Sections 301.9100-1 through 301.9100-3 of the Procedure and Administration Regulations provide the standards the Commissioner uses to determine whether to grant an extension of time to make a regulatory election. Section 301.9100-2 provides automatic extensions of time for making certain elections. Section 301.9100-3 provides extensions of time for making elections that do not meet the requirements of section 301.9100-2.

Section 301.9100-1(b) defines the term "regulatory election" as an election whose due date is prescribed by a regulation published in the Federal Register, or a revenue ruling, procedure, notice or announcement published in the Internal Revenue Bulletin.

Section 301.9100-1(c) provides that the Commissioner may grant a reasonable extension of time to make a regulatory election, or a statutory election (but no more than six months except in the case of a taxpayer who is abroad) under all subtitles of the Internal Revenue Code except subtitles E, G, H and I.

Section 301.9100-3(a) provides extensions of time to make a regulatory election under Code sections other than those for which section 301.9100-2 expressly permits automatic extensions. Requests for extensions of time for regulatory elections will be granted when the taxpayer provides evidence (including affidavits described in the regulations) to establish to the satisfaction of the Commissioner that the taxpayer acted reasonably and in good faith, and granting relief will not prejudice the interests of the government.

Section 301.9100-3(b)(1) states that a taxpayer will be deemed to have acted reasonably and in good faith if the taxpayer —

(i) requests relief before the failure to make the regulatory election is discovered by the Service;

(ii) failed to make the election because of intervening events beyond the taxpayer's control;

(iii) failed to make the election because, after exercising due diligence, the taxpayer was unaware of the necessity for the election;

(iv) reasonably relied on the written advice of the Service; or

(v) reasonably relied on a qualified tax professional, including a tax professional employed by the taxpayer, and the tax professional failed to make, or advise the taxpayer to make the election.

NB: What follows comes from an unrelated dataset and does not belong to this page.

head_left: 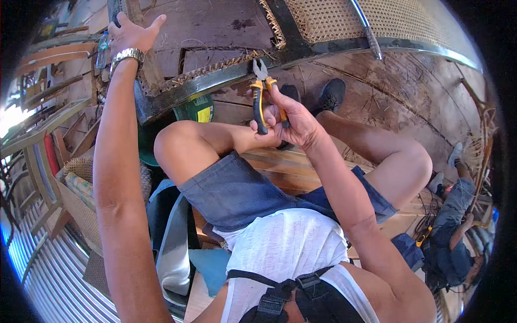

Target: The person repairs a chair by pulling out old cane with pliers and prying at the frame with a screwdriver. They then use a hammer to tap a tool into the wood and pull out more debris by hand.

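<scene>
Yellow-and-black pliers (258, 102) are held in my right hand (295, 119), their jaws slightly apart at the edge of a dark wooden frame (210, 79). Torn woven cane (215, 69) lines this part of the frame. Farther up, intact cane webbing (344, 20) fills another section. My left hand (133, 36), with a metal watch at the wrist, rests at the frame's upper left part, thumb and fingers spread. A screwdriver-like tool with a shiny shaft (366, 27) lies across the webbing.
Wooden chair frames (40, 156) and a plastic bottle (102, 49) are at the left. A green container (186, 112) stands below the frame. Another person (452, 226) sits at the right, near cables (428, 215). Cane scraps litter the floor (377, 91).
</scene>
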A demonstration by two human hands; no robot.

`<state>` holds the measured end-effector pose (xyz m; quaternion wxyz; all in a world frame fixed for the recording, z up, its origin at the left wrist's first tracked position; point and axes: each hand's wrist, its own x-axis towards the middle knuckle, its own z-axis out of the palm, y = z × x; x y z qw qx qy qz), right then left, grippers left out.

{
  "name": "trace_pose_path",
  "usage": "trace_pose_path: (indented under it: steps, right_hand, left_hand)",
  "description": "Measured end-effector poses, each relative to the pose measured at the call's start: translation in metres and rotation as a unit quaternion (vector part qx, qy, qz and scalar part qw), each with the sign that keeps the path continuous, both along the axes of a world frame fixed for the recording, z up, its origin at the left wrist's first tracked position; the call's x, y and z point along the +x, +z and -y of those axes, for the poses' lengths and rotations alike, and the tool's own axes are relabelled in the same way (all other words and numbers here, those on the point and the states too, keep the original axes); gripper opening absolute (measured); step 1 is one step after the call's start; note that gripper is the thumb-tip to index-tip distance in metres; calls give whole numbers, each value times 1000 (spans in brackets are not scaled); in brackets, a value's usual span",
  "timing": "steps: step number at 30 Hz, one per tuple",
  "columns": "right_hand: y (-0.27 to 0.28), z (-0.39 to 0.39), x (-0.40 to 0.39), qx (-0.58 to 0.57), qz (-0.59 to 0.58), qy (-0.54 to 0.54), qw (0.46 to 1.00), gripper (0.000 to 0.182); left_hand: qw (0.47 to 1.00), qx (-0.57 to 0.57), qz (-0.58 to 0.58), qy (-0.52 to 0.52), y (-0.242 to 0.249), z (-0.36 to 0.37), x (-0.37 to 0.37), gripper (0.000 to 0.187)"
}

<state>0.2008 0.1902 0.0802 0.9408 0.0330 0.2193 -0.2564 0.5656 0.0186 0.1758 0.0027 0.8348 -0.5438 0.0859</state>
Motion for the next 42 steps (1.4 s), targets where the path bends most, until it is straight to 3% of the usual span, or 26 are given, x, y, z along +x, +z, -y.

Under section 301.9100-3(b)(3), a taxpayer will not be considered to have acted reasonably and in good faith if the taxpayer —

(i) seeks to alter a return position for which an accuracy related penalty has been or could be imposed under section 6662 at the time the taxpayer requests relief (taking into account section 1.6664-2(c)(3)) and the new position requires or permits a regulatory election for which relief is requested;

(ii) was informed in all material respects of the required election and related tax consequences, but chose not to file the election; or

(iii) uses hindsight in requesting relief.

If specific facts have changed since the original deadline that make the election advantageous to a taxpayer, the Service will not ordinarily grant relief.

Section 301.9100-3(c)(1) provides that the Commissioner will grant a reasonable extension of time only when the interests of the Government will not be prejudiced by the granting of relief. Section 301.9100-3(c)(1)(i) provides, in part, that the interests of the government are prejudiced if granting relief would result in the taxpayer having a lower tax liability in the aggregate for all taxable years affected by the election than the taxpayer would have had if the election had been timely made (taking into account the time value of money). Section 301.9100-3(c)(1)(ii) provides, in part, that the interests of the government are ordinarily prejudiced if the taxable year in which the regulatory election should have been made, or any taxable years that would have been affected by the election had it been timely made, are closed by the period of limitations on assessment under section 6501(a) before the taxpayer's receipt of a ruling granting relief.

ANALYSIS

Taxpayer's election is a regulatory election, as defined under section 301.9100-1(b), because the due date of the election is prescribed in the Income Tax Regulations under section 1.263(a)-5(f). The Commissioner has the authority under sections 301.9100-1 and 301.9100-3 to grant an extension of time to file a late regulatory election.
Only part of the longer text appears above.